When the composition is prepared as a pharmaceutical composition for therapeutic purposes, it may include a pharmaceutically acceptable carrier. Pharmaceutically acceptable carriers are those commonly used in formulation, and include lactose, dextrose, sucrose, sorbitol, mannitol, starch, acacia gum, calcium phosphate, alginate, gelatin, calcium silicate, microcrystalline cellulose, poly vinylpyrrolidone, cellulose, water, syrup, methyl cellulose, methylhydroxybenzoate, propylhydroxybenzoate, talc, magnesium stearate, mineral oil, and the like, but is not limited thereto. When the composition is prepared as a pharmaceutical composition, the composition may further include a lubricant, a wetting agent, a sweetener, a flavoring agent, an emulsifier, a suspending agent, a preservative, and the like, in addition to the above components.

The composition may be prepared in unit dose form or may be prepared by introduction into multi-dose containers. In this case, the formulation may be in the form of a solution, suspension, syrup, or emulsion in oil or an aqueous medium, or may be in the form of an extract, powder, powder, granule, tablet or capsule, and may additionally include a dispersant or stabilizer.

The composition for stem cell migration may be administered parenterally, for example, it may be administered by injection into a damaged tissue. The composition for stem cell migration may be administered before the administration of the stem cell therapeutic agent, together with the stem cell therapeutic agent, or after the administration of the stem cell therapeutic agent.

The composition for stem cell migration may be administered in a pharmaceutically effective amount. In the present invention, "pharmaceutically effective amount" means an amount sufficient to treat a disease at a reasonable benefit/risk ratio applicable to medical treatment, and the effective dose level is determined by the type, severity, activity of the drug, and the type of disease in the patient; Sensitivity to the drug, administration time, administration route and excretion rate, treatment period, factors including concurrent drugs and other factors well known in the medical field may be determined. The composition may be administered in combination with other cellular therapeutics. Taking all of the above factors into consideration, it is important to administer an amount capable of obtaining the maximum effect with a minimum amount without side effects, which can be easily determined by those skilled in the art. Specifically, the effective amount of the pharmaceutical composition of the present invention may vary depending on the patient's age, sex, condition, weight, absorption of the active ingredient into the body, inactivation rate, excretion rate, disease type, and drugs used in combination, the route of administration, It may increase or decrease according to the severity of obesity, sex, weight, age, and the like.

Another aspect provides a cell therapeutic agent comprising the peptide for stem cell migration.

Since the peptide for stem cell migration can exert a strong homing effect on stem cells, the inflow of mesenchymal stem cells can be promoted with high efficiency when a cell therapeutic agent containing the same is administered to a damaged tissue.

The composition and administration of the cell therapy agent can be understood with reference to the above-described composition for stem cell migration, and description thereof is omitted to avoid excessive overlap.

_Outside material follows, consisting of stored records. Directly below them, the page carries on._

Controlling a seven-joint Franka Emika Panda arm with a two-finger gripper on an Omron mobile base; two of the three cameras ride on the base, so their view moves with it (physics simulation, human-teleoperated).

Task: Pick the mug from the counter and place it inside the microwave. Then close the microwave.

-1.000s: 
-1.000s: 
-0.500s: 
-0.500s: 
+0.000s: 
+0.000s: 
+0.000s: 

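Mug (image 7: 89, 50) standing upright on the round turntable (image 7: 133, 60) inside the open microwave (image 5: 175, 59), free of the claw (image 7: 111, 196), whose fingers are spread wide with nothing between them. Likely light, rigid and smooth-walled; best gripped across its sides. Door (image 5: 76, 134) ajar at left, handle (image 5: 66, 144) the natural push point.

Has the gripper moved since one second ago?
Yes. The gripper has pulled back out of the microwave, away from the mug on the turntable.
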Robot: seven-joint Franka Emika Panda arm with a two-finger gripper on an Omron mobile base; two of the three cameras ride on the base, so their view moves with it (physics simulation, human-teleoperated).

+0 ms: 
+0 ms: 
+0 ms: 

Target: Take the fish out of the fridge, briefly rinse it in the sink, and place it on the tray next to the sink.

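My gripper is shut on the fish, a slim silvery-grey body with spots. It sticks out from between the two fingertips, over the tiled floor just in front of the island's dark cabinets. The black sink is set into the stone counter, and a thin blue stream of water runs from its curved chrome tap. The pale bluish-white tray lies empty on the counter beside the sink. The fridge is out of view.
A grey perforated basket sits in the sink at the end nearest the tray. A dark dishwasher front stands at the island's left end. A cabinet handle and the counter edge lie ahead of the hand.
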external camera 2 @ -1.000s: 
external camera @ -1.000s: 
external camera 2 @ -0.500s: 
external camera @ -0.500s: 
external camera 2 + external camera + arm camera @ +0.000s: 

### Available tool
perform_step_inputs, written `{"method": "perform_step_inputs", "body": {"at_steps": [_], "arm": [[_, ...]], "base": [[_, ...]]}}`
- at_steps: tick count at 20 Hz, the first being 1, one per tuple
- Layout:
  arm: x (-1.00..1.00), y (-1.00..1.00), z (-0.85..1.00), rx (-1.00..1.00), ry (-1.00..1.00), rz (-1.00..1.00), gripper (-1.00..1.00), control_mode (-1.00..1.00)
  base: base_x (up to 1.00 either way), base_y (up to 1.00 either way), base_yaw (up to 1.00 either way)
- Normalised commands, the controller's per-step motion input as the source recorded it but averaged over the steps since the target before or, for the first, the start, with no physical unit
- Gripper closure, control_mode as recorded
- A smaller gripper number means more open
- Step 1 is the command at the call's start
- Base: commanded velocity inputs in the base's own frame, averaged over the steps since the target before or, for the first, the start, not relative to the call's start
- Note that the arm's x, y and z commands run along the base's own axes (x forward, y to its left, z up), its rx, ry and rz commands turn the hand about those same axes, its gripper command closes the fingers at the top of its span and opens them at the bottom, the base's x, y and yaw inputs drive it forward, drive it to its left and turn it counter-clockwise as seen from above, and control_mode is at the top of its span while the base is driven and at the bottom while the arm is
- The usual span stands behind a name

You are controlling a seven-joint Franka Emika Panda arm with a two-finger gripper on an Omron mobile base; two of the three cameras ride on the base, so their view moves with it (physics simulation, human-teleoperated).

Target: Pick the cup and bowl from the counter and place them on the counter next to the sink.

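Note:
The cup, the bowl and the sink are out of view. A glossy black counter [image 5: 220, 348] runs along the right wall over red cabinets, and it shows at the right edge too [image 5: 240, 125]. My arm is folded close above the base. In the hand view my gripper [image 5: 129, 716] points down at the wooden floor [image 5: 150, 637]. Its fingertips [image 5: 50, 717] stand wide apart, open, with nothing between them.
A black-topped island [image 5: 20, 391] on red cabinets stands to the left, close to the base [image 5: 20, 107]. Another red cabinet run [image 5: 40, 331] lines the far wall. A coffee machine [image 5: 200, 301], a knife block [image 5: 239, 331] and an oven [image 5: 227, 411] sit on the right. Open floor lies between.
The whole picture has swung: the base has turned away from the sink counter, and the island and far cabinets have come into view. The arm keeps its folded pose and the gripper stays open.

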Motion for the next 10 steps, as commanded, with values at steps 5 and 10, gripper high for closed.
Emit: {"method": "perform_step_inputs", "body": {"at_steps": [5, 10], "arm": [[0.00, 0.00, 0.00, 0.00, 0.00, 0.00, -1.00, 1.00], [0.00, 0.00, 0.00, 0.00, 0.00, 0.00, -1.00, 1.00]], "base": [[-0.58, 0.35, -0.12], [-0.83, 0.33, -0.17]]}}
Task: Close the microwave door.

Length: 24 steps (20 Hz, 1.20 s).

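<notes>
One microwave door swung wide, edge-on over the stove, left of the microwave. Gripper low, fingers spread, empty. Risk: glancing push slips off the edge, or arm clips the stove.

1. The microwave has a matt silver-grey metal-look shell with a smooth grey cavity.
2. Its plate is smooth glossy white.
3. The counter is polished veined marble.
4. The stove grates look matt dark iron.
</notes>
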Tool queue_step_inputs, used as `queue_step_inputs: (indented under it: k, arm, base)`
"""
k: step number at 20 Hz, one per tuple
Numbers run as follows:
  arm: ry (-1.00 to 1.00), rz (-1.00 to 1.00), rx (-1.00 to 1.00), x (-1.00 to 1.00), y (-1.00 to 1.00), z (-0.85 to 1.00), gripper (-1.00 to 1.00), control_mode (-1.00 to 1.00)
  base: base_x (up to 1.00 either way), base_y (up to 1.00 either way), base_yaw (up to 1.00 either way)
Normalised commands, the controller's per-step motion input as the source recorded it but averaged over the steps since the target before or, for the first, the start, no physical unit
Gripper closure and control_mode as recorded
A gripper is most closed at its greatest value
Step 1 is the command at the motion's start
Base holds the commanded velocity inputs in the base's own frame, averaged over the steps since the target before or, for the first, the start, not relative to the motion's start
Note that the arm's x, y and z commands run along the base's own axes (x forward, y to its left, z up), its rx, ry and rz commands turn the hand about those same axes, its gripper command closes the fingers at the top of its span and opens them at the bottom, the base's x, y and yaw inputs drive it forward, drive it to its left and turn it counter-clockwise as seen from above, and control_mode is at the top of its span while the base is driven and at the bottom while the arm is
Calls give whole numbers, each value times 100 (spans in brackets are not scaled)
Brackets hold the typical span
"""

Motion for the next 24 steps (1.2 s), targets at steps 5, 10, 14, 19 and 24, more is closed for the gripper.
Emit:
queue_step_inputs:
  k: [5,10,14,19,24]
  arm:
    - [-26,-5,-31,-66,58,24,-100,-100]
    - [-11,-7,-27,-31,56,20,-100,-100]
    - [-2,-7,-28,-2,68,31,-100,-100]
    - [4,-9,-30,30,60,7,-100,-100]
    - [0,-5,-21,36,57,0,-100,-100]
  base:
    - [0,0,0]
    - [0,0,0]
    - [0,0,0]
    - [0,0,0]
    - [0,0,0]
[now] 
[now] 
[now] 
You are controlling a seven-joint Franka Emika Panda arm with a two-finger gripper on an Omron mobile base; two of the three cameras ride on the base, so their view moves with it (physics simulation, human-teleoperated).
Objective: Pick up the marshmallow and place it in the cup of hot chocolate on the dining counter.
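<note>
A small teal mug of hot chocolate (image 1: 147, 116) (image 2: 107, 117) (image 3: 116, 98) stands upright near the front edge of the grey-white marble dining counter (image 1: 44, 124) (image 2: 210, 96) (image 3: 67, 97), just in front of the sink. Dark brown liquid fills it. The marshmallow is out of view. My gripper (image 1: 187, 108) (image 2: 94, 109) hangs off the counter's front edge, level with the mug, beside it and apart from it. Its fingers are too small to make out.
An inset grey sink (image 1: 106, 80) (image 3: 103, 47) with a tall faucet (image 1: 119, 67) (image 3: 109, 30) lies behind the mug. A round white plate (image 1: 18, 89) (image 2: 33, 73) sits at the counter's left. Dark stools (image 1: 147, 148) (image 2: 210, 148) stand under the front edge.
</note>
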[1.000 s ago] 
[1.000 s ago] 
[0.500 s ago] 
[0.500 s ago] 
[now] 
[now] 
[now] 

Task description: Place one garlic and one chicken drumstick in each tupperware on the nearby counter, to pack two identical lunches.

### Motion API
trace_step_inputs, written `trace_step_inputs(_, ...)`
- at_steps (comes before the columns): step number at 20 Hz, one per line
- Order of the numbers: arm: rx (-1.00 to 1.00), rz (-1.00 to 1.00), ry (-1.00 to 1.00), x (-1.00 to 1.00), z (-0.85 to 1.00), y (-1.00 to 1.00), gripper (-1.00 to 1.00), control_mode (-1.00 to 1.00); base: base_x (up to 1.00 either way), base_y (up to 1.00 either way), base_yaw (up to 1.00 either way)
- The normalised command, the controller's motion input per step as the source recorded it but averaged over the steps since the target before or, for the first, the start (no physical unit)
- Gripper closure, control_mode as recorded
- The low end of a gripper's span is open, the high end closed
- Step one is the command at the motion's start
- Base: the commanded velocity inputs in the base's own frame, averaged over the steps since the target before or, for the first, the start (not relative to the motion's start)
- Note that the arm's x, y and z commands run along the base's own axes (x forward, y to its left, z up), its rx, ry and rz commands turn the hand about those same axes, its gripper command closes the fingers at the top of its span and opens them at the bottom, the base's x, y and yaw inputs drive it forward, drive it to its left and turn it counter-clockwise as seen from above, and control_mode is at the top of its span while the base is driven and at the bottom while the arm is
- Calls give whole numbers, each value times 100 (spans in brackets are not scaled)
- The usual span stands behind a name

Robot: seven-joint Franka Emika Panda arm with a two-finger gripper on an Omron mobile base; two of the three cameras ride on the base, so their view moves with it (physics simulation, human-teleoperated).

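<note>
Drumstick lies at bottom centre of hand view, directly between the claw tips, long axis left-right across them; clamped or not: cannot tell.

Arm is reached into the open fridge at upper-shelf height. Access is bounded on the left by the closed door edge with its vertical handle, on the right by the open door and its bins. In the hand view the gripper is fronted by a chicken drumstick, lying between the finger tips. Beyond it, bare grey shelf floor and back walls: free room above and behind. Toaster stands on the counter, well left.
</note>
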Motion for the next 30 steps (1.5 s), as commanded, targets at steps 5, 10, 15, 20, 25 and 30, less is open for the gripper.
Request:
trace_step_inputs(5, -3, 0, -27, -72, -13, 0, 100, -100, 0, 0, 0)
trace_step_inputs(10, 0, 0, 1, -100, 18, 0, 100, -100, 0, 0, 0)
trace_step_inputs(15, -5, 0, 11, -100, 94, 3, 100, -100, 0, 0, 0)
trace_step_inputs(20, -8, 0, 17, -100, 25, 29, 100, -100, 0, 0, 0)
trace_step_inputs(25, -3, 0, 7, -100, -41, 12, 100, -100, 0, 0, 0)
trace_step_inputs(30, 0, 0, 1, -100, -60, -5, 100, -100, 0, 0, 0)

Diseases to which the cell therapeutic can be applied may be bone damage, joint damage, nerve damage, bone marrow cancer, lymphoma, or skin damage. The bone damage and joint damage may include damage to all skeletal parts of the body, rheumatoid arthritis, osteoporosis, achondroplasia, chondroma, disc herniation, accidental damage, autoimmune disease damage, cancer damage, diabetes It may include, but is not limited to, damage caused by The nerve damage includes both pathological or physical nerve tissue damage, for example, Parkinson's disease, Alzheimer's, multiple sclerosis, neurotrophic sclerosis (ALS), cerebral ischemia, cerebral hemorrhage, spinal cord injury, motor neuron disease, demyelinating disease. , an auditory nerve injury, or Huntington's, but is not limited thereto. The skin damage may be, but is not limited to, burns, abrasions, frostbite, penetrating wounds, bruises, skin ulcers, pressure sores, damage caused by cancer, or damage caused by an accident. The cell therapeutic may be used for hearing regeneration in patients with hearing loss. For example, the peptide can induce auditory progenitor cells to migrate to a desired location, and can be used for hearing regeneration therapy by differentiating into hair cells at a location requiring treatment.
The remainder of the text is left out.